Highlights This Week

Pandemic Liability Protection Act Clears House Committee

SB 6 passed the Senate 29-1 on April 8, and cleared House Judiciary on April 28 with a unanimous bipartisan vote of 8-0.  It will now head to House Calendars.  The substitute makes some technical changes and removes the sections of the bill related to Chapter 79, CPRC. These provisions would have triggered the emergency room standard of care in any future declared statewide disaster, not just a pandemic-related disaster. Chairman Leach decided to remove this language in response to objections by members of the committee and others over the scope of the bill. Senator Hancock and Rep. Leach also agreed on additional language to clarify that a person who in good faith substantially complies with at least one conflicting government-promulgated order, rule, or declaration receives the liability protections of the bill. Please join TCJL in once again thanking Sen. Hancock, Rep. Leach, and their staffs for their tireless efforts to garner bipartisan support for this important legislation.

Eminent Domain

Efforts continue on HB 2730, the comprehensive eminent domain reform bill.  Four joint authors have signed onto the bill along with Chairman Deshotel, including Chairmen Burns, Geren, Canales, and Ken King.  Chairman DeWayne Burns has been the leader on this issue for the last three sessions, and continues to play a major role.  HB 2730 has now reached a point that most stakeholders support the bill, including the Coalition for Critical Infrastructure, Texas Farm Bureau, Texas Association of Realtors, Texas Oil & Gas Association, Association of Electric Companies of Texas, and the Texas Pipeline Association. Discussions are ongoing with stakeholders not supporting the current version on HB 2730.

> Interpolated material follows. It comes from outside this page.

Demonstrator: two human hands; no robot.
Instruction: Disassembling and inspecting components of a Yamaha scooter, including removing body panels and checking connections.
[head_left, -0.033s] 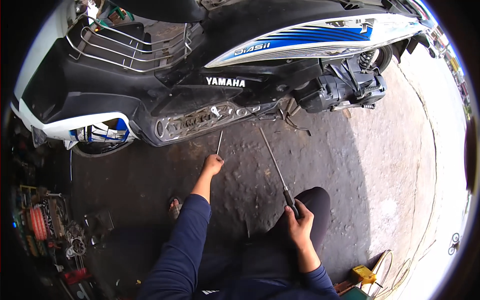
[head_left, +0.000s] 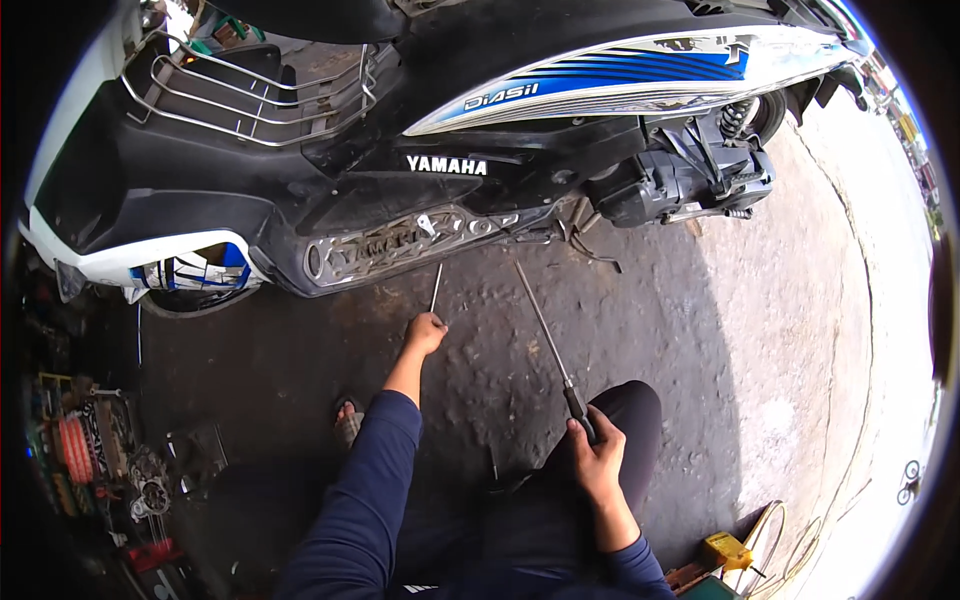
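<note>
A blue, white and black motor scooter [head_left: 330, 200] stands sideways along the top of the view. Below its footboard [head_left: 390, 243], my left hand [head_left: 427, 334] is closed round a slim metal rod [head_left: 437, 285] that points up toward the scooter; the rod's lower end is hidden in my fist. My right hand [head_left: 598, 450], above my right knee, grips the black handle of a long-shafted screwdriver [head_left: 545, 335]. Its thin shaft slants up and left, its tip appearing just under the footboard's rear end near the side stand [head_left: 595, 250].
Tools and parts, among them an orange-red coil [head_left: 75, 450] and a metal engine part [head_left: 150, 490], crowd the left. At lower right lie a yellow box-shaped thing [head_left: 728, 550] and a looped cable [head_left: 768, 530]. The dark, rough floor [head_left: 660, 330] meets sunlit concrete at right.
The scooter's front sits slightly farther left in the view. My hands keep their grips; the screwdriver and my right hand have shifted only a little.
</note>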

Trucking Litigation Reform Clears Texas House

HB 19 by House Judiciary & Civil Jurisprudence Chair Jeff Leach (R-Plano) passed the House earlier today, but not before the bill was amended on second reading to make a significant change to the type of evidence that may be admitted in the first phase of a bifurcated trial. As it came out of committee, CSHB 19 would have limited the first phase to the employee defendant’s liability for the accident and compensatory damages. The amendment, offered by Rep. Eddie Lucio III (D-Brownsville), allows the plaintiff to introduce evidence in the first phase of a bifurcated trial in regard to a defendant employer who is regulated by the Motor Vehicle Safety Improvement Act of 1999 or Chapter 644, Transportation Code.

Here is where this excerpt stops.